In article ,
Kyle Boatright wrote:
That said, the SSMEs are cranky, marginal engines, and taking *them* up to
120% (as was once intended) is much more iffy than doing the same for
robust engines like the H-1 or F-1.
What makes the SS engines "cranky and marginal" vs the H-1 and/or F-1?
Mostly, they were too much of a leap into the technological unknown at the
time: NASA tried to pioneer bold new technology on what was supposed to
be a long-lived reusable engine, and unsurprisingly, this didn't work too
well. The H-1 and F-1 were much more conservative designs -- notably,
although the F-1 was a lot bigger than anything previously built, the
project tried hard to *avoid* pioneering in any other way -- and although
they did hit surprises and ended up breaking some new ground, they had
much more continuity with previous experience.

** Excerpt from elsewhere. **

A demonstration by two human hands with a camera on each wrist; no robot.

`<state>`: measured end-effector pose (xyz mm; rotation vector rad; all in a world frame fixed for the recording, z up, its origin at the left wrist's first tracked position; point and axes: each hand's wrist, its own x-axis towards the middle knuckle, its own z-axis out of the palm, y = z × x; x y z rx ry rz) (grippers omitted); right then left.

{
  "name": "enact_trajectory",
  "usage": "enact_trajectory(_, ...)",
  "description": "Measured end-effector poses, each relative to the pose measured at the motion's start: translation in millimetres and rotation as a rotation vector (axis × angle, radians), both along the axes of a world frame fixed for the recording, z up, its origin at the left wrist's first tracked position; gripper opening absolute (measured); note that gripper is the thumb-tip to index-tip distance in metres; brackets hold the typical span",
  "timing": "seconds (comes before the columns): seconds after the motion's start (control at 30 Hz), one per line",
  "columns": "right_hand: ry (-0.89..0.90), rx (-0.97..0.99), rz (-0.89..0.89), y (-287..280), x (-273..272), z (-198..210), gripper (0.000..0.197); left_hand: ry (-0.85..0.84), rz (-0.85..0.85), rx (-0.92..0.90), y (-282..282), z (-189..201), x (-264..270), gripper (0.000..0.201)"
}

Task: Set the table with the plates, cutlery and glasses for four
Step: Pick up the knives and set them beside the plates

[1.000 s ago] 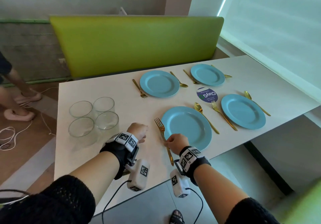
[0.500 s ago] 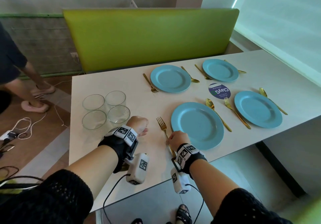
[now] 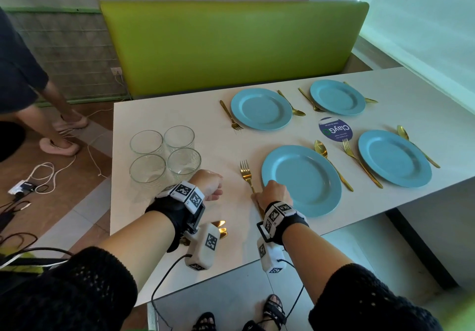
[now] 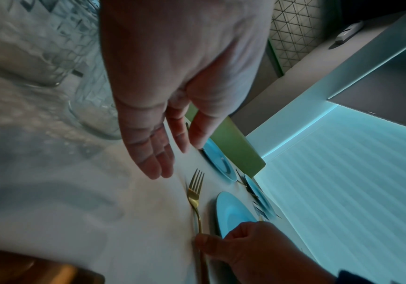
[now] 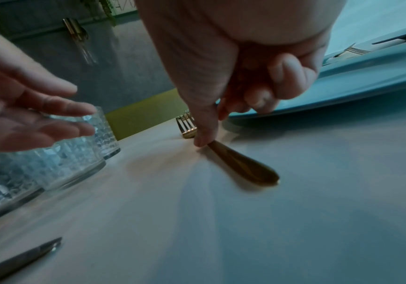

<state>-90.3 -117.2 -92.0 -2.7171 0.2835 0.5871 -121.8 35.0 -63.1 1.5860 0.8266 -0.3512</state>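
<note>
Several blue plates lie on the white table (image 3: 159,228), each flanked by a gold fork and spoon. My right hand (image 3: 257,195) pinches the handle of the gold fork (image 3: 246,175) that lies flat just left of the nearest plate (image 3: 300,179). In the right wrist view thumb and forefinger (image 5: 209,132) hold the fork (image 5: 243,165), the other fingers curled. My left hand (image 3: 208,184) hovers with relaxed, empty fingers (image 4: 156,169) beside several clear glasses (image 3: 164,153) clustered on the left of the table.
A green bench back (image 3: 231,45) runs along the table's far side. A round dark sticker (image 3: 335,129) sits between the plates. Gold cutlery ends (image 3: 221,228) show under my left wrist. Another person (image 3: 20,73) and cables (image 3: 38,176) are on the floor at left.
The head view has swung left and down a little. My right hand stays on the fork handle, and my left hand stays beside the glasses.
</note>
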Motion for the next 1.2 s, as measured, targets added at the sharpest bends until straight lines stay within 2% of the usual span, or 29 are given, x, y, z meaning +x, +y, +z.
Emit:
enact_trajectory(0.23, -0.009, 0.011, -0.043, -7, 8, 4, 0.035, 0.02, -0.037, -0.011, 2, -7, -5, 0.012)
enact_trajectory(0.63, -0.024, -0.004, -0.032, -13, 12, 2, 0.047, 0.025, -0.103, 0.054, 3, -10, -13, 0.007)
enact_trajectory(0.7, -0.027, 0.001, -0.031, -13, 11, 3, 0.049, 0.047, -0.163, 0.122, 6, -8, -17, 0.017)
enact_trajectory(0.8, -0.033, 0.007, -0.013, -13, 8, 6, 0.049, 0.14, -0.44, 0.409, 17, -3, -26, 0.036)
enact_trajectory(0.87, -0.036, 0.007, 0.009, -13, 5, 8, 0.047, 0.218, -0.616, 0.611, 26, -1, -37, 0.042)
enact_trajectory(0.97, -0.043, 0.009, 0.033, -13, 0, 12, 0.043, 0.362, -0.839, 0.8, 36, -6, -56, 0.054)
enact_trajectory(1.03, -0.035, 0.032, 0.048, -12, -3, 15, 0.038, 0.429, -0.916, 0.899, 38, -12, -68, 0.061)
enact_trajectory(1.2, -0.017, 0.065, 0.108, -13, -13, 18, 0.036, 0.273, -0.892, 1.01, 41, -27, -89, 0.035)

(For a while there was some feeling that the SSME's staged-combustion
cycle was just *inherently* troublesome, but that idea sort of collapsed
when it became clear that every major Russian rocket engine since about
1960 had been a staged-combustion design, typically including features
like oxidizer-rich preburners, which even NASA had deemed impractically
difficult...)
Three specific snags also aggravated this problem on the SSME:
(a) Most of the technology development on staged combustion had been done
by Pratt & Whitney, but oddly, the contract for the staged-combustion SSME
went to Rocketdyne instead. So the experienced people were shut out, and
the guys who were actually doing the work were having to come up to speed
on a technology that was new to them.
(b) The SSME program, like the shuttle in general, was starved for money
and opted to cut corners on subsystem testing in particular. The result
was an unusually long and painful development process, with subsystem
problems often not surfacing until whole-engine testing.
(c) Partly as a result of (a) and (b), it didn't become clear until too
late that the main LOX (I think it was) turbopump really needed one more
pump stage. Since a major redesign was politically and financially
impossible at that point, the result was a pump in which each stage was
pushed to the ragged edge of engineering practicality to meet a very
ambitious spec.
The combination of (b) and (c) was particularly nasty, because all too
often, a LOX-pump failure becomes a LOX-pump fire, which destroys the
evidence of what went wrong. Having this happen repeatedly to whole test
engines was just what an already-stressed development program didn't need.